(Stored data)

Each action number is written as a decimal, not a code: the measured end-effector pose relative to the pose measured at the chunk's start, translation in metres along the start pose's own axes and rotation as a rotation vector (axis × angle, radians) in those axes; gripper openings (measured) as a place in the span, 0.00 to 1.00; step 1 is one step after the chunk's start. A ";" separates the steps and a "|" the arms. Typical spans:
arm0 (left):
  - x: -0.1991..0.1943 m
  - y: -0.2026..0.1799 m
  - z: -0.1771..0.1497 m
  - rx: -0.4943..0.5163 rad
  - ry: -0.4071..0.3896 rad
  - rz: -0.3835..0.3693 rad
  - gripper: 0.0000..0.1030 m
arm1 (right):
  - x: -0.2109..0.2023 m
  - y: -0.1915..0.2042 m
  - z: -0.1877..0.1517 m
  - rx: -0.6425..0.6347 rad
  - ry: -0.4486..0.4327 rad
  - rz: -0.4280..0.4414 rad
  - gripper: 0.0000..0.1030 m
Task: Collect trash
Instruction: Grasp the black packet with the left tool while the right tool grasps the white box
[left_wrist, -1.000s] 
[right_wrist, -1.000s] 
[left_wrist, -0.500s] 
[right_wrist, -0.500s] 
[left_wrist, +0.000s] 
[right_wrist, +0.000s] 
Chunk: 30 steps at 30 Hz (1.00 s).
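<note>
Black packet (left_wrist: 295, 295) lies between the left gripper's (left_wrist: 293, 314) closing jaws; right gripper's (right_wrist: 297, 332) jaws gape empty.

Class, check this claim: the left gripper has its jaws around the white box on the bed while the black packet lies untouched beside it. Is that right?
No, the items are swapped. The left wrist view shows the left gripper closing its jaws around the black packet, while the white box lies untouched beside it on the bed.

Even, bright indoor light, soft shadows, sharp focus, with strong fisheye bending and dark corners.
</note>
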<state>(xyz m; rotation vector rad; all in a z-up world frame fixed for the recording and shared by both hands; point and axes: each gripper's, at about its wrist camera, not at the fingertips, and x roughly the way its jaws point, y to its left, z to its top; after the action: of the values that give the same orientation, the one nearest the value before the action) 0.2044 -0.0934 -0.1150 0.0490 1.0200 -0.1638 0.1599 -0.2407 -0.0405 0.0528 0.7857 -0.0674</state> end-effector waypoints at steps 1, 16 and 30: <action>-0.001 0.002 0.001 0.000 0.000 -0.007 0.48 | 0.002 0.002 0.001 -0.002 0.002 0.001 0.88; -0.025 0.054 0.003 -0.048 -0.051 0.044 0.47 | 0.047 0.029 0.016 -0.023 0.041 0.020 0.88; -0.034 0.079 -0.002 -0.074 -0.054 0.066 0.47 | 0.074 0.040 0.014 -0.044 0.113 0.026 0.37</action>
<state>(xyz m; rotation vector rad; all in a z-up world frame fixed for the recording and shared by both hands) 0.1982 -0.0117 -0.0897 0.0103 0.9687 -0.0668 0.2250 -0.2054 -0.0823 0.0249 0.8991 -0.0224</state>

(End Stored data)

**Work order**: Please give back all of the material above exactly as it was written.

**Response**:
Each action number is written as a decimal, not a code: the measured end-effector pose relative to the pose measured at the chunk's start, translation in metres along the start pose's own axes and rotation as a rotation vector (axis × angle, radians) in those axes; gripper openings (measured) as a place in the span, 0.00 to 1.00; step 1 is one step after the chunk's start. A ";" separates the steps and a "|" the arms. Typical spans:
arm0 (left):
  - x: -0.1991..0.1943 m
  - y: -0.2026..0.1799 m
  - z: -0.1771..0.1497 m
  - rx: -0.4943..0.5163 rad
  - ry: -0.4071..0.3896 rad
  - rz: -0.3835..0.3693 rad
  - gripper: 0.0000..0.1030 m
arm1 (right):
  - x: -0.2109..0.2023 m
  - y: -0.1915..0.2042 m
  - z: -0.1877..0.1517 m
  - rx: -0.6425..0.6347 rad
  - ry: -0.4486..0.4327 rad
  - rz: -0.4280..0.4414 rad
  - gripper: 0.0000..0.1030 m
Task: Collect trash
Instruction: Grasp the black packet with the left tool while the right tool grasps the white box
[left_wrist, -1.000s] 
[right_wrist, -1.000s] 
[left_wrist, -0.500s] 
[right_wrist, -0.500s] 
[left_wrist, +0.000s] 
[right_wrist, +0.000s] 
Chunk: 30 steps at 30 Hz (1.00 s).
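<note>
Black packet (left_wrist: 295, 295) lies between the left gripper's (left_wrist: 293, 314) closing jaws; right gripper's (right_wrist: 297, 332) jaws gape empty.

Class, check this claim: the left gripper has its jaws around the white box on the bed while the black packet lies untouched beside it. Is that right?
No, the items are swapped. The left wrist view shows the left gripper closing its jaws around the black packet, while the white box lies untouched beside it on the bed.

Even, bright indoor light, soft shadows, sharp focus, with strong fisheye bending and dark corners.
</note>
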<state>(xyz m; rotation vector rad; all in a z-up world frame fixed for the recording and shared by both hands; point and axes: each gripper's, at about its wrist camera, not at the fingertips, and x roughly the way its jaws point, y to its left, z to its top; after the action: of the values that give the same orientation, the one nearest the value before the action) 0.2044 -0.0934 -0.1150 0.0490 1.0200 -0.1638 0.1599 -0.2407 -0.0405 0.0528 0.7857 -0.0674</state> end-effector waypoints at steps 1, 16 and 30: <action>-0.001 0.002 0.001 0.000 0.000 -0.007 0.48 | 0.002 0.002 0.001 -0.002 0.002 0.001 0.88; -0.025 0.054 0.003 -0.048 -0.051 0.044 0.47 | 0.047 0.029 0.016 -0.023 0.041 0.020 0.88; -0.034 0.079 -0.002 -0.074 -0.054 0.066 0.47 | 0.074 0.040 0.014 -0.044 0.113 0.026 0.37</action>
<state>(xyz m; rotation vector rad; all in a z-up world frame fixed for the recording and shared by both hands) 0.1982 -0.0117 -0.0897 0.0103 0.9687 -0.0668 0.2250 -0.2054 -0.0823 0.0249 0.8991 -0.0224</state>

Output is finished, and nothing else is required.